● **Task description**: For each line of the material, write out an exact copy.

● **Information supplied**:
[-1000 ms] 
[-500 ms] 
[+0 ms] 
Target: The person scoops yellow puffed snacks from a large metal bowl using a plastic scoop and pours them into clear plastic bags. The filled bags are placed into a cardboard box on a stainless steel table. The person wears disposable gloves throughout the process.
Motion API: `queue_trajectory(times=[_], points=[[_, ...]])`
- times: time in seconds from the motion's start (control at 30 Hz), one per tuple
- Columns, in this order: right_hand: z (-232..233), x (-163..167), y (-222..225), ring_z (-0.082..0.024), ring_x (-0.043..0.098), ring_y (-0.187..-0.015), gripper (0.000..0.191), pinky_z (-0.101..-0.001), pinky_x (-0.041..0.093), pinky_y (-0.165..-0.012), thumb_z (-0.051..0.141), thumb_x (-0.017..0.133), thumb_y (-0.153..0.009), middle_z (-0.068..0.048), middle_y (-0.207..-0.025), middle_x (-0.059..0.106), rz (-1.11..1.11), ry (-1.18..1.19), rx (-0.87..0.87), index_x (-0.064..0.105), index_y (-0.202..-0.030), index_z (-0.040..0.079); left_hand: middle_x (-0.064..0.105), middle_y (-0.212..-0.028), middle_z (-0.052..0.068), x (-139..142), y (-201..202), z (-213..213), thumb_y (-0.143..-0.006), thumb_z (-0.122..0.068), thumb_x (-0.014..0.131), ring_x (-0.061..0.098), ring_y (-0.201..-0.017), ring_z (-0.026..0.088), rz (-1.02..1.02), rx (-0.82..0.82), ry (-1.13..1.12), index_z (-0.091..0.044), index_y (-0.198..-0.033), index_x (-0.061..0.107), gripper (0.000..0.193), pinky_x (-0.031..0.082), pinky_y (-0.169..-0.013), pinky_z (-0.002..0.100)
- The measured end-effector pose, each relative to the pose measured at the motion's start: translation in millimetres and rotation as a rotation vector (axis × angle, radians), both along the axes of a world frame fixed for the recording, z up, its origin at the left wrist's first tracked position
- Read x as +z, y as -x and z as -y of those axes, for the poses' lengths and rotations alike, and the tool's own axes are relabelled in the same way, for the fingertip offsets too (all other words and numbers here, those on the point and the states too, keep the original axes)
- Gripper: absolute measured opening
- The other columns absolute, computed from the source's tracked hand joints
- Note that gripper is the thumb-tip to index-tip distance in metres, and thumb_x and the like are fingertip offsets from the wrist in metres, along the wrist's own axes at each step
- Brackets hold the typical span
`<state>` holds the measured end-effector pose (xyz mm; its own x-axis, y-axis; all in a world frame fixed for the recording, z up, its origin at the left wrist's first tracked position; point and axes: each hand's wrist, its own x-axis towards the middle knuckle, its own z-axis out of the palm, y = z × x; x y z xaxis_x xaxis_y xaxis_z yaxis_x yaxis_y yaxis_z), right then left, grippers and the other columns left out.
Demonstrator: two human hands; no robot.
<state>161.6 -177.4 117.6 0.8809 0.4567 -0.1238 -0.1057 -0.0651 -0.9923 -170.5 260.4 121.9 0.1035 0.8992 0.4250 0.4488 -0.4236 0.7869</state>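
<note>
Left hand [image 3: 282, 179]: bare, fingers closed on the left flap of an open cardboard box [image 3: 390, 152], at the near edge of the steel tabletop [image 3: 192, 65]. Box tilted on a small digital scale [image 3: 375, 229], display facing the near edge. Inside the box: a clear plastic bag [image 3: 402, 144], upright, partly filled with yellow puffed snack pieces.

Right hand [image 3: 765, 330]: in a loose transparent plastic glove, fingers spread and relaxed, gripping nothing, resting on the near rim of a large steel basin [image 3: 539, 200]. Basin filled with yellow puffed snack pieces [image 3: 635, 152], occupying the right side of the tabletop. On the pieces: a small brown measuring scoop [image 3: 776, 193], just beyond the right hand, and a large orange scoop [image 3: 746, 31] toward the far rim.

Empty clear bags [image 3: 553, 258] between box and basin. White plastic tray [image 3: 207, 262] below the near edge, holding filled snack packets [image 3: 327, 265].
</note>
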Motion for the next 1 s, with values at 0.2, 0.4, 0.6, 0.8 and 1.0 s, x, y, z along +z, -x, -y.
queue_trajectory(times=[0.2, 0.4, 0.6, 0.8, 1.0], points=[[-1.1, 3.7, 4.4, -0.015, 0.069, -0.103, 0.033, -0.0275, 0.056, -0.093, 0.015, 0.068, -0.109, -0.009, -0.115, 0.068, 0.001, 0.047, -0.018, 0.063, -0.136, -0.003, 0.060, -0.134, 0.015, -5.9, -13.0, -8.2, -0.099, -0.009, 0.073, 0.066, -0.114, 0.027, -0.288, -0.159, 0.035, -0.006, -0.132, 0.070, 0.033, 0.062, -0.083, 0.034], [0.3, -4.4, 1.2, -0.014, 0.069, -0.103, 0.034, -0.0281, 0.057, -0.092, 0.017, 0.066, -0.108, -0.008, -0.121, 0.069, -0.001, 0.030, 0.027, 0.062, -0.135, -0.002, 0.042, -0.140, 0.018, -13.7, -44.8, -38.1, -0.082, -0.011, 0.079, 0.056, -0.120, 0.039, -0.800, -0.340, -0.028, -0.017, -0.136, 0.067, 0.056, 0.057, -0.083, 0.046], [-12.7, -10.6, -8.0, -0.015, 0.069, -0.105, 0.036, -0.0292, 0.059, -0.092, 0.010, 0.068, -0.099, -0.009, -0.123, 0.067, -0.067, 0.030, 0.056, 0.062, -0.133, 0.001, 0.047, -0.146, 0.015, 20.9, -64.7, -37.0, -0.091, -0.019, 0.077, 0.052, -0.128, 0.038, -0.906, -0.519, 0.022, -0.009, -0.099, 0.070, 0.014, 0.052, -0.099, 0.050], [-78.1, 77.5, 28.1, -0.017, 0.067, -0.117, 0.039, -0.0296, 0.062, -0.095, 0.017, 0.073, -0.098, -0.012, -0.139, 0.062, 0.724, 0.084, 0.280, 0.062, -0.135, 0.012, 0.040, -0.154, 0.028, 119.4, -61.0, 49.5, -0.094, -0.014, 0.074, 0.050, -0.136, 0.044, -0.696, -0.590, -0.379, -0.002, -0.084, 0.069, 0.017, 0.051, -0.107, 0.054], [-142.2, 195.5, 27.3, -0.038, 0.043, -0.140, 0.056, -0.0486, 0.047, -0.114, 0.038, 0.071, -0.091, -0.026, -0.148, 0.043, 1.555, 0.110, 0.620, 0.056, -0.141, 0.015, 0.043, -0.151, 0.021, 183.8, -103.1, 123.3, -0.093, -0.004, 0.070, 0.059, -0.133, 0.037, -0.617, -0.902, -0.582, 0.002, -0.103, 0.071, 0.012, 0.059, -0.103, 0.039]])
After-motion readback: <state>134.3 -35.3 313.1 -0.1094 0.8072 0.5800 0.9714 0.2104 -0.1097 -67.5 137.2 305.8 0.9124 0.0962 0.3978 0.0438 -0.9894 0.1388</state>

● **The completed task**:
[-1000 ms] 
[-500 ms] 
[+0 ms] 
Target: The person scoops yellow puffed snacks from a large metal bowl using a plastic scoop and pours them into clear plastic bags. The filled bags are placed into a cardboard box on a stainless steel table. The person wears disposable gloves throughout the process.
Motion API: `queue_trajectory(times=[_], points=[[_, ...]])`
- times: time in seconds from the motion's start (control at 30 Hz), one per tuple
- Columns, in this order: right_hand: z (-232..233), x (-163..167), y (-222..225), ring_z (-0.082..0.024), ring_x (-0.043..0.098), ring_y (-0.187..-0.015), gripper (0.000..0.191), pinky_z (-0.101..-0.001), pinky_x (-0.041..0.093), pinky_y (-0.165..-0.012), thumb_z (-0.051..0.141), thumb_x (-0.017..0.133), thumb_y (-0.153..0.009), middle_z (-0.068..0.048), middle_y (-0.207..-0.025), middle_x (-0.059..0.106), rz (-1.11..1.11), ry (-1.18..1.19), rx (-0.87..0.87), index_x (-0.064..0.105), index_y (-0.202..-0.030), index_z (-0.040..0.079); left_hand: middle_x (-0.064..0.105), middle_y (-0.212..-0.028), middle_z (-0.052..0.068), x (-139..142), y (-201..202), z (-213..213), thumb_y (-0.143..-0.006), thumb_z (-0.122..0.068), thumb_x (-0.014..0.131), ring_x (-0.061..0.098), ring_y (-0.201..-0.017), ring_z (-0.026..0.088), rz (-1.02..1.02), rx (-0.82..0.82), ry (-1.13..1.12), index_z (-0.091..0.044), index_y (-0.198..-0.033), index_x (-0.061..0.107), gripper (0.000..0.193), pinky_x (-0.031..0.082), pinky_y (-0.169..-0.013), pinky_z (-0.002..0.100)
- The measured end-effector pose, each relative to the pose measured at the motion's start: translation in millimetres and rotation as a rotation vector (axis × angle, radians), both along the axes of a world frame fixed for the recording, z up, its origin at the left wrist's first tracked position
- Read x as +z, y as -x and z as -y of those axes, for the poses' lengths and rotations alike, and the tool's own axes are relabelled in the same way, for the fingertip offsets too (all other words and numbers here, those on the point and the states too, keep the original axes)
- Gripper: absolute measured opening
- The other columns absolute, computed from the source's tracked hand joints
- Note that gripper is the thumb-tip to index-tip distance in metres, and thumb_x and the like are fingertip offsets from the wrist in metres, along the wrist's own axes at each step
- Brackets hold the typical span
`<state>` holds the measured end-effector pose (xyz mm; its own x-axis, y-axis; all in a world frame fixed for the recording, z up, its origin at the left wrist's first tracked position; point and axes: each hand's wrist, its own x-axis towards the middle knuckle, its own z-axis out of the palm, y = z × x; x y z xaxis_x xaxis_y xaxis_z yaxis_x yaxis_y yaxis_z), right then left, grippers and the other columns left out.
Demonstrator: two human hands; no robot.
<state>161.6 -177.4 117.6 0.8809 0.4567 -0.1238 -0.1057 -0.0651 -0.9923 -170.5 260.4 121.9 0.1035 0.8992 0.4250 0.4488 -0.4236 0.7869</state>
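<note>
Left hand [image 3: 282, 179]: bare, fingers closed on the left flap of an open cardboard box [image 3: 390, 152], at the near edge of the steel tabletop [image 3: 192, 65]. Box tilted on a small digital scale [image 3: 375, 229], display facing the near edge. Inside the box: a clear plastic bag [image 3: 402, 144], upright, partly filled with yellow puffed snack pieces.

Right hand [image 3: 765, 330]: in a loose transparent plastic glove, fingers spread and relaxed, gripping nothing, resting on the near rim of a large steel basin [image 3: 539, 200]. Basin filled with yellow puffed snack pieces [image 3: 635, 152], occupying the right side of the tabletop. On the pieces: a small brown measuring scoop [image 3: 776, 193], just beyond the right hand, and a large orange scoop [image 3: 746, 31] toward the far rim.

Empty clear bags [image 3: 553, 258] between box and basin. White plastic tray [image 3: 207, 262] below the near edge, holding filled snack packets [image 3: 327, 265].
</note>
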Motion for the next 1 s, with values at 0.2, 0.4, 0.6, 0.8 and 1.0 s, x, y, z along +z, -x, -y.
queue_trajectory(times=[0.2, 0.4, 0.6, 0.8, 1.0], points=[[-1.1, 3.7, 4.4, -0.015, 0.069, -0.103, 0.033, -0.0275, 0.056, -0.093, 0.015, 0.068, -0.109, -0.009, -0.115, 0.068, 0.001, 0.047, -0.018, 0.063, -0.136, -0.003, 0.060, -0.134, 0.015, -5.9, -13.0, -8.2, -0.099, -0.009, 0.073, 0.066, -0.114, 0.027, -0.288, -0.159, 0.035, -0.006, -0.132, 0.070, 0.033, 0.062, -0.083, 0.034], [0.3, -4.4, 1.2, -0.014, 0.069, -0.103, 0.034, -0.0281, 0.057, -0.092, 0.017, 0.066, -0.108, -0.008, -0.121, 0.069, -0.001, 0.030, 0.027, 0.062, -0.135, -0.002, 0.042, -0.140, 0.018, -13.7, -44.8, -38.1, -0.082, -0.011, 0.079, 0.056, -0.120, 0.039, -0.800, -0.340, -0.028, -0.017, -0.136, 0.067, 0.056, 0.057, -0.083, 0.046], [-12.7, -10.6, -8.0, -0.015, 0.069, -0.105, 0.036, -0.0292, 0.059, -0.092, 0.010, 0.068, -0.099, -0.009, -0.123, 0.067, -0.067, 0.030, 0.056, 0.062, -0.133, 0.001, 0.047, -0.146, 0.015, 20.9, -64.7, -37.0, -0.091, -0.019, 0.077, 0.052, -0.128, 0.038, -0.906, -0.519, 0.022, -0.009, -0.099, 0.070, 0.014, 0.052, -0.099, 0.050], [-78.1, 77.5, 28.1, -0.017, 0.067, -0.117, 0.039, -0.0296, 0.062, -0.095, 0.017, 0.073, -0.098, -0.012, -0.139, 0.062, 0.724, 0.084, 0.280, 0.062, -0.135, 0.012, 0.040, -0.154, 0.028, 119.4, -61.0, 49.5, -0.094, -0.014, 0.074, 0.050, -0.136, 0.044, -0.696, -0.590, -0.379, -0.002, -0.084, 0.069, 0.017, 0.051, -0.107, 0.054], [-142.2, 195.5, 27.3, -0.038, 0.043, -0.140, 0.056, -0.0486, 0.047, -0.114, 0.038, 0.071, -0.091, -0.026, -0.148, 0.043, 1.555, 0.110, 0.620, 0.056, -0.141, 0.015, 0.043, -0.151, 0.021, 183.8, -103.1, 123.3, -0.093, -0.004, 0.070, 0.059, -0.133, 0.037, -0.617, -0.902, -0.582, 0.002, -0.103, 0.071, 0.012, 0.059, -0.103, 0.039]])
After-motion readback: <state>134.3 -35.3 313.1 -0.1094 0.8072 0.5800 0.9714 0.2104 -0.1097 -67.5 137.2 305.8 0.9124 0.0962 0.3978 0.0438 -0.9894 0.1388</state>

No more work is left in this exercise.